Kara kara düşünüyorlar

Şimdi OHAL kapsamında çıkartılan Kanun Hükmünde Kararnamelerle (KHK) kamudaki görevlerinden ihraç edilen, kamuda bir daha ömür boyu çalışamama yasağı getirilen, yurt dışı yasağıyla pasaportları iptal edilip el konulan hatta bu kapsama ilgileri olmadığı halde eşleri, çocukları, akrabaları, anne-babaları bile dahil edilen yüz binleri aşkın kişi ve yakınlarıyla birlikte milyonları bulan bir kitle, 18 Temmuz gecesi saat 24.00’da sona erecek OHAL sonrası süreçte mağduriyetlerin ortadan kalkıp kalmayacağını, ne yapacaklarını düşünüyor.

İçtihat kararları var

Türkiye’nin önde gelen İdare Hukukçusu Prof. Metin Günday OHAL’li ve 18 Temmuz sonrası OHAL’siz süreci Ahval Haber’e Gazete Duvar’a değerlendirirken “Şu anki yargısal ve adil olmayan tablonun tek müsebbibi var, o da en yüksek yargı kurumu olan Anayasa Mahkemesi (AYM)” dedi. Prof.

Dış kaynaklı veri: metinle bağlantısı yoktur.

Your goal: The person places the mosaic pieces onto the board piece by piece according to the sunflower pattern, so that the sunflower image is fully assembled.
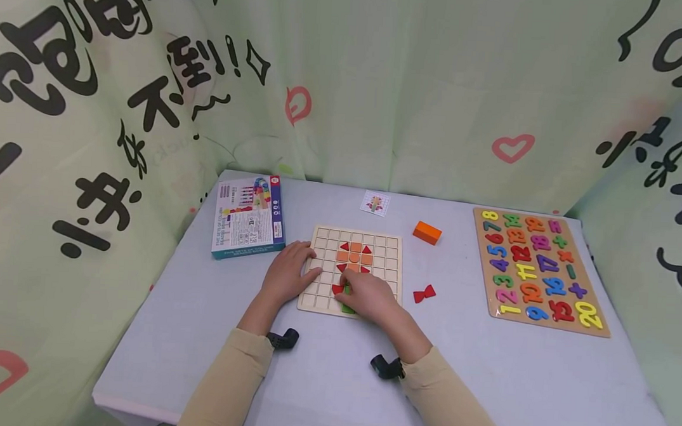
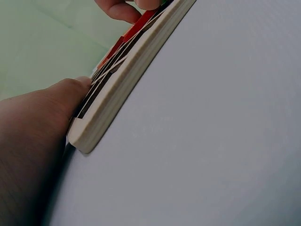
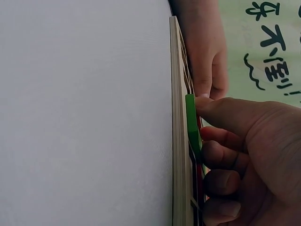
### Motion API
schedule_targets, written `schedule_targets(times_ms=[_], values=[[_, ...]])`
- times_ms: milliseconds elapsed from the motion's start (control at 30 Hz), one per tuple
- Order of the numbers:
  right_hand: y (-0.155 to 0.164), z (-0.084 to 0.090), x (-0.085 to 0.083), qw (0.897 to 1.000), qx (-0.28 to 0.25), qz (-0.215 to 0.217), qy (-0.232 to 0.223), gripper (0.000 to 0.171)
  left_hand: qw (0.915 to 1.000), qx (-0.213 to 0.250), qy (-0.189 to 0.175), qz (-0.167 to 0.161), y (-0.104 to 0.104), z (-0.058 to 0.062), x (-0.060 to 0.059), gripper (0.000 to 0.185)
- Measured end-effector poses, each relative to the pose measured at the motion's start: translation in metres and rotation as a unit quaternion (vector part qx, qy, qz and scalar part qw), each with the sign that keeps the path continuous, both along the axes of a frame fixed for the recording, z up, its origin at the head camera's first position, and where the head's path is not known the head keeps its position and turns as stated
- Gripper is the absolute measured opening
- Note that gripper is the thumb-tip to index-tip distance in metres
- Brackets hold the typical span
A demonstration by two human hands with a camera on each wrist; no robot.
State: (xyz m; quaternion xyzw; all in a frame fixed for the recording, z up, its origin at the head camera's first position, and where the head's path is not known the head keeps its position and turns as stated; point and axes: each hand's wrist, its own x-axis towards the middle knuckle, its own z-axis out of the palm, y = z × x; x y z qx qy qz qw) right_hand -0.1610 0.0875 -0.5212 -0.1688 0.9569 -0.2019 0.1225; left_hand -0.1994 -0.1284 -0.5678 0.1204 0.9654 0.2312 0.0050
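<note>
A wooden grid board (image 1: 386,261) lies in the middle of the table, with red triangles and orange squares (image 1: 353,257) set in its cells. My left hand (image 1: 291,272) rests flat on the board's left edge, fingers straight; its wrist view shows it (image 2: 35,132) against the board's corner (image 2: 106,115). My right hand (image 1: 366,297) is over the board's near middle, pinching a green piece (image 1: 346,291) beside a red piece (image 1: 336,290). In the right wrist view thumb and curled fingers (image 3: 221,155) hold the green piece (image 3: 190,122) on the board (image 3: 178,155).
A red bow-tie piece (image 1: 424,293) and an orange block (image 1: 427,232) lie right of the board. A coloured number puzzle (image 1: 538,269) sits at the far right, a game box (image 1: 249,216) at the left, a small card (image 1: 374,202) behind. Green curtains surround the table.
</note>
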Motion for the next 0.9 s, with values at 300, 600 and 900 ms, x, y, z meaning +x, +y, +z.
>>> schedule_targets(times_ms=[300,600,900], values=[[-0.001,0.002,-0.001,1.000,0.004,-0.005,0.006,0.027,0.9999,0.003,0.016,-0.001,0.000,-0.002,-0.002,0.041],[0.000,0.002,-0.001,1.000,0.000,-0.010,0.000,0.027,0.9999,0.004,0.016,-0.001,0.000,-0.003,-0.002,0.041],[0.016,0.014,-0.002,0.999,-0.023,-0.031,-0.014,0.023,1.0000,0.002,0.007,0.001,0.000,0.000,0.000,0.043]])
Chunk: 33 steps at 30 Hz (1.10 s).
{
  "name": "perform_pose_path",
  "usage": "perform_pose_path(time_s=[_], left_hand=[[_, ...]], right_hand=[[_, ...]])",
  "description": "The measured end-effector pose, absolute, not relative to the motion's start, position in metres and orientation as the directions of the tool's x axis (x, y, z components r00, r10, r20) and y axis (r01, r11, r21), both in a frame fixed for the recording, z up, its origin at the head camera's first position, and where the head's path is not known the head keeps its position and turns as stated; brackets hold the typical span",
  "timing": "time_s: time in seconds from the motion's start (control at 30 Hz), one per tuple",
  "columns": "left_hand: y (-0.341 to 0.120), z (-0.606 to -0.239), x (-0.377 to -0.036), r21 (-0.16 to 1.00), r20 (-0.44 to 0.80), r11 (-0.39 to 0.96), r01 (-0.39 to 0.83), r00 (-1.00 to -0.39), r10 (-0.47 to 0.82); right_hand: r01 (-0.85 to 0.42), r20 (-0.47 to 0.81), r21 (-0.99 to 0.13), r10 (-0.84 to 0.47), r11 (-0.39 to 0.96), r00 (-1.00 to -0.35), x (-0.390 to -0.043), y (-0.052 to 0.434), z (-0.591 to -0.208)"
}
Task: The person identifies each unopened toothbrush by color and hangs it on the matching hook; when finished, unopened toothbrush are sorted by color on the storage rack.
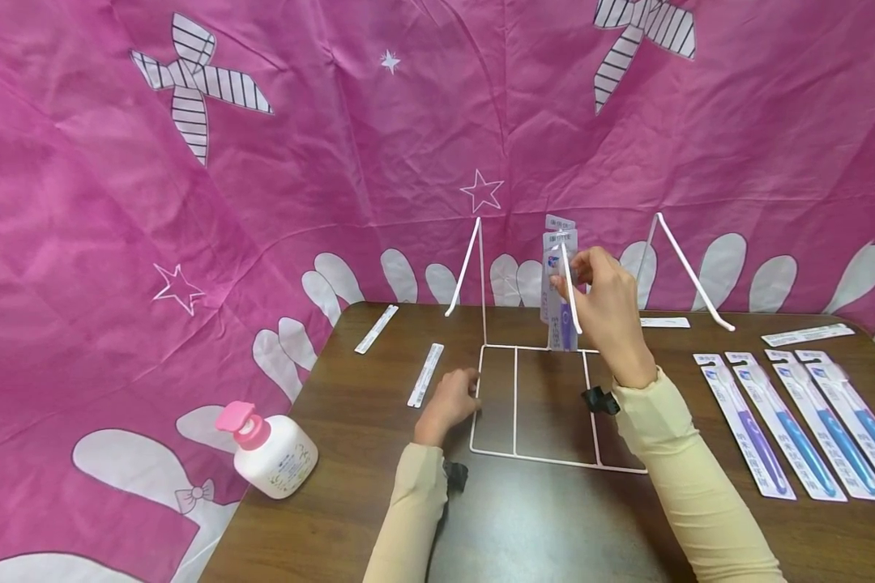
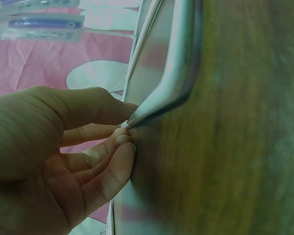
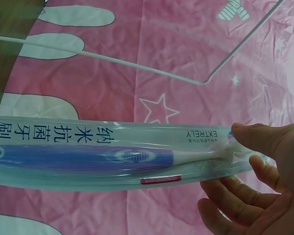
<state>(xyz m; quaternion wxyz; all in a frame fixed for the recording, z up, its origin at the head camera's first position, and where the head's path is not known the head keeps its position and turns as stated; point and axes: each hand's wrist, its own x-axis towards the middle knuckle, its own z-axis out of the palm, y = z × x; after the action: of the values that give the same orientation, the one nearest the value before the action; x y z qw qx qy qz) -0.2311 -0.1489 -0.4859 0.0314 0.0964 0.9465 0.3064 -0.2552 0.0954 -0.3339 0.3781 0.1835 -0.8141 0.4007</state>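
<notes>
A white wire rack (image 1: 554,461) stands on the table with three prongs slanting toward me. My left hand (image 1: 448,401) pinches the left wire of its base between thumb and fingers, also seen in the left wrist view. Up at the middle prong (image 1: 571,291), my right hand (image 1: 612,312) pinches a packaged purple toothbrush (image 3: 152,157) near the upper part of its pack. That pack hangs upright, its header card around the prong. Another toothbrush pack (image 1: 558,222) is behind it, mostly hidden.
Several packaged toothbrushes (image 1: 817,429) lie in a row at the right. Narrow white packets (image 1: 426,375) are scattered on the wooden table (image 1: 321,518). A pump bottle (image 1: 277,461) with a pink top stands at the left edge. Pink cloth (image 1: 379,146) hangs behind.
</notes>
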Motion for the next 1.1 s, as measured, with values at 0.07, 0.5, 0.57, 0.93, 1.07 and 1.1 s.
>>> perform_pose_path(time_s=[0.07,0.5,0.57,0.93,1.07,1.1], left_hand=[[-0.149,-0.485,-0.231,0.584,-0.005,0.796,0.158,-0.98,0.198],[-0.148,-0.485,-0.231,0.592,0.003,0.789,0.163,-0.98,0.201],[-0.148,-0.485,-0.231,0.591,-0.001,0.79,0.161,-0.98,0.2],[-0.147,-0.482,-0.231,0.59,0.009,0.79,0.164,-0.98,0.197],[-0.147,-0.484,-0.232,0.572,0.014,0.801,0.178,-0.978,0.207],[-0.147,-0.484,-0.232,0.575,0.014,0.799,0.179,-0.978,0.209]], right_hand=[[-0.599,0.763,-0.517,0.011,0.612,-0.647,-0.257,0.095,-0.334],[-0.598,0.769,-0.529,0.042,0.602,-0.638,-0.264,0.093,-0.339],[-0.601,0.773,-0.525,0.042,0.602,-0.633,-0.265,0.093,-0.339],[-0.551,0.717,-0.56,0.027,0.619,-0.697,-0.262,0.098,-0.348],[-0.503,0.663,-0.582,0.015,0.639,-0.749,-0.257,0.106,-0.361],[-0.493,0.653,-0.583,0.012,0.646,-0.757,-0.255,0.109,-0.364]])
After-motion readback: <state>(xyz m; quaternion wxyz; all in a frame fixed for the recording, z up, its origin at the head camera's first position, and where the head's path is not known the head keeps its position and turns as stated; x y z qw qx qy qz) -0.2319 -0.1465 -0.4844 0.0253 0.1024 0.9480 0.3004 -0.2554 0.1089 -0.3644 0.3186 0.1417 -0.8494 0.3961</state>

Günday, gerek OHAL uygulaması gerekse son değişikliklerle Anayasadan çıkartılan Sıkıyönetim dönemlerindeki benzer uygulamalara yönelik olarak AYM’nin ve Danıştay Dava Daireleri Genel Kurulu’nun verdiği içtihat kararları bulunduğunu belirterek, normal, olağan bir yargı düzeninde ve hukuk devleti çerçevesinde, “OHAL kalktığında OHAL KHK’larının da otomatikman yürürlükten kalkmasının zorunlu ve geçerli bir adalet ilkesi olduğunu” kaydetti.

Bunun dünyada örneği yok

Prof. Günday çıkartılan KHK’larda üniversite, sendika, dernek, medya kuruluşları, şirketlere yönelik el koyma, kapatmalar yanında kamudan ihraçlarda “ilanihaye, sınırsız, süresiz” bir durumun söz konusu olduğunu belirterek “Ömür boyu kamuda çalışma yasağı, pasaporta el koyma, yurt dışına çıkış yasağı vb. olamaz. Dünyada bunun örneği yok. Bir insanı ömür boyu açlığa, işsizliğe, temel haklar arasında yer alan seyahat özgürlüğünden mahrumiyete mahkum edemezsiniz. Hem de bunu hiçbir yargı kararı, bazılarında soruşturma kovuşturma dahi olmaksızın yapamazsınız. OHAL kalkınca bitmesi gereken düzenlemeler var, AYM bunu ele almayı reddederek en büyük hukuksuzluğun yolunu açtı” dedi.